Shy or extra quiet children:
- Model questioning and problem-solving skills.
- Ask them questions.
- Give them options.
- Ask them decision-making questions and “why” questions.
- Set boundaries/rules.
- Encourage them when they make choices.
- Don't laugh at, criticise or belittle their choices.
- Slowly expose them to a social setting (family gatherings, art and music classes, parties).

Conclusion

The key here is to understand the temperament of the child and work towards shaping the child's temperament so that he or she turns into a healthy individual.

Woo says you can take the risk and do nothing and hope that your child will turn out okay.

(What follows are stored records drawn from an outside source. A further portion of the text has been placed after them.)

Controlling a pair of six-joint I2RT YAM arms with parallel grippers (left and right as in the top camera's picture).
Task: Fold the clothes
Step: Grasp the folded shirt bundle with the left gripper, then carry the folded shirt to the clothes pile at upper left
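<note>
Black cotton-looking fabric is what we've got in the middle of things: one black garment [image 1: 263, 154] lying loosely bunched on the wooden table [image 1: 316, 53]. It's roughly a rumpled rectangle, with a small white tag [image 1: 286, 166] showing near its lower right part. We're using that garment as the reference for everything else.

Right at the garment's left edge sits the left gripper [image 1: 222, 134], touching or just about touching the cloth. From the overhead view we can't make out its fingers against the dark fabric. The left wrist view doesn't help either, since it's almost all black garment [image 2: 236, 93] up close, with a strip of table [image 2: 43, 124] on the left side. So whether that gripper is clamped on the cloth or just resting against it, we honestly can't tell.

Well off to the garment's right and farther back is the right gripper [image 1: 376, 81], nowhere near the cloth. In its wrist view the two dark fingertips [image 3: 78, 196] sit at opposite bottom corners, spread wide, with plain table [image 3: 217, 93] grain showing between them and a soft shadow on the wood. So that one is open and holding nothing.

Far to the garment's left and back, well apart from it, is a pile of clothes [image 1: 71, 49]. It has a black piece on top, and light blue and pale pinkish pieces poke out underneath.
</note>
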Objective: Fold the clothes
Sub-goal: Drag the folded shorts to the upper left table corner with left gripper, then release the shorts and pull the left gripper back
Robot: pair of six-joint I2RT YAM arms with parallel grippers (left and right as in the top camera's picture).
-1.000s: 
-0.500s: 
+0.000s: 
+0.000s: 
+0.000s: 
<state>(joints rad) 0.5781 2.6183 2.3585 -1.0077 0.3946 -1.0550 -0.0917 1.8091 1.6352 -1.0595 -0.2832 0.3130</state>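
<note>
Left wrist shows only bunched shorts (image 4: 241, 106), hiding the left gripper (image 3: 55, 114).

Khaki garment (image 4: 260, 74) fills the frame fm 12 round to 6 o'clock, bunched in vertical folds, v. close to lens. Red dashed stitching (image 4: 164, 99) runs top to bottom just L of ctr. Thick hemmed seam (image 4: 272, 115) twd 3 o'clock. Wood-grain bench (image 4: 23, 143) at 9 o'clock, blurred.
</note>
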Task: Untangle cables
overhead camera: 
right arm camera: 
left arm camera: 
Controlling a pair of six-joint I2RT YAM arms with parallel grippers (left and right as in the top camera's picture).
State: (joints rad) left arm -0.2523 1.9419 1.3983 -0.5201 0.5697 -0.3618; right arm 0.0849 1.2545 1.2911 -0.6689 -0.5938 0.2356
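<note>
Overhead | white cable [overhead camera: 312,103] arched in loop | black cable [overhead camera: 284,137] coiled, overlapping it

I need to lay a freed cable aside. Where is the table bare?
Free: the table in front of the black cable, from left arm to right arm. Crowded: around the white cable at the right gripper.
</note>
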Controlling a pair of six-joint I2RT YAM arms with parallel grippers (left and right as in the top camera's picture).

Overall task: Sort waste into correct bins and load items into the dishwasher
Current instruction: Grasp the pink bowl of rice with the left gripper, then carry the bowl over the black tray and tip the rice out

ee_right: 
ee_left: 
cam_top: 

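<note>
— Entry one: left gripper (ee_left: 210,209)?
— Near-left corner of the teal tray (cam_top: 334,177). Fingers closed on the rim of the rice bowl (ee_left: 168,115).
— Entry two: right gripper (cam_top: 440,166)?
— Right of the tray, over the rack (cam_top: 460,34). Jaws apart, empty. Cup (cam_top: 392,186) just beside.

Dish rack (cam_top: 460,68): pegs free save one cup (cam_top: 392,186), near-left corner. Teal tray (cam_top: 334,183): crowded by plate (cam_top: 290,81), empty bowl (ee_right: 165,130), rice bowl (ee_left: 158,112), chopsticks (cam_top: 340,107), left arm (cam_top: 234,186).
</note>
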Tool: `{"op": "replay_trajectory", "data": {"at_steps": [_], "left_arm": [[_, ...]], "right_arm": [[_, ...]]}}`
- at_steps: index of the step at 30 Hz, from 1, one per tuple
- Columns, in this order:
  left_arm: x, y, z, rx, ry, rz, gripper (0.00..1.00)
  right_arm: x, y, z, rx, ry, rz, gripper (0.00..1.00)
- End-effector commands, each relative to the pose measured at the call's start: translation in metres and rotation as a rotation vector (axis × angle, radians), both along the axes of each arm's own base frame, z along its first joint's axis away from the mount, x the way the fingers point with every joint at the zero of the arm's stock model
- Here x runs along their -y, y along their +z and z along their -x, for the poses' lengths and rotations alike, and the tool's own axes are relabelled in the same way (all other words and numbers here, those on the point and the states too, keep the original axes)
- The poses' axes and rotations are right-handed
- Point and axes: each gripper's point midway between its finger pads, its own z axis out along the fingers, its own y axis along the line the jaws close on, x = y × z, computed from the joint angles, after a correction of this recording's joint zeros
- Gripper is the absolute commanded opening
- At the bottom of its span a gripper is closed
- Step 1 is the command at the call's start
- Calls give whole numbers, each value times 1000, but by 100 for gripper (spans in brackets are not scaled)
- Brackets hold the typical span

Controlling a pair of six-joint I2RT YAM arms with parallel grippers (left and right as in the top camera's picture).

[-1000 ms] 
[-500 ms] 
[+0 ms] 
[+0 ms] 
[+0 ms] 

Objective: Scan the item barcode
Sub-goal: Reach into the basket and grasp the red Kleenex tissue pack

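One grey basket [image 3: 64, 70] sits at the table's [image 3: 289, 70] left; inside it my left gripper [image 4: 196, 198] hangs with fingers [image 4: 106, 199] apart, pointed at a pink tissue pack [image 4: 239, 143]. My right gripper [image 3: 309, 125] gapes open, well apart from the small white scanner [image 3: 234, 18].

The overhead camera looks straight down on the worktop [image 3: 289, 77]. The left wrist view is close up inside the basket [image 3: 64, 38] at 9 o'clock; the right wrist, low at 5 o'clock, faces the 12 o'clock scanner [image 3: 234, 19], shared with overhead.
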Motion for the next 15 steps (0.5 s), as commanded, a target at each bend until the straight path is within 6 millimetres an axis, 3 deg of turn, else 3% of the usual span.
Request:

You may have been just like your son when you were a child and yet you turned out okay, but what if your son doesn't turn out okay?

She says that parents today probably won't want to take the risk. On the flip side, you also don't want to be overly and unnecessarily concerned.

If parents are uncertain of what to do, Woo advises them to continue to monitor while seeking help from a professional.

If in doubt, consult.

According to Woo, recent research shows that whether a person is successful in life is not determined by their popularity or outspokenness at school.

“It's about how hardworking or conscientious you were in school – that predicts how well or successful you are later,” she adds.

“Successful” here is, of course, subject to interpretation.

While parents may be concerned, they shouldn't be overly-worried, especially if their child does not exhibit extreme temperaments - strong-willed or reserved.

“It's not necessarily a bad thing if your child is a bit strong-willed or mild-mannered as both types of children have different strengths and weaknesses.

“We should see the positive side of our kids. I guess there is no good or bad between the strong-willed and mild-mannered child. Sometimes, we forget to value the individual differences of the child,” she says.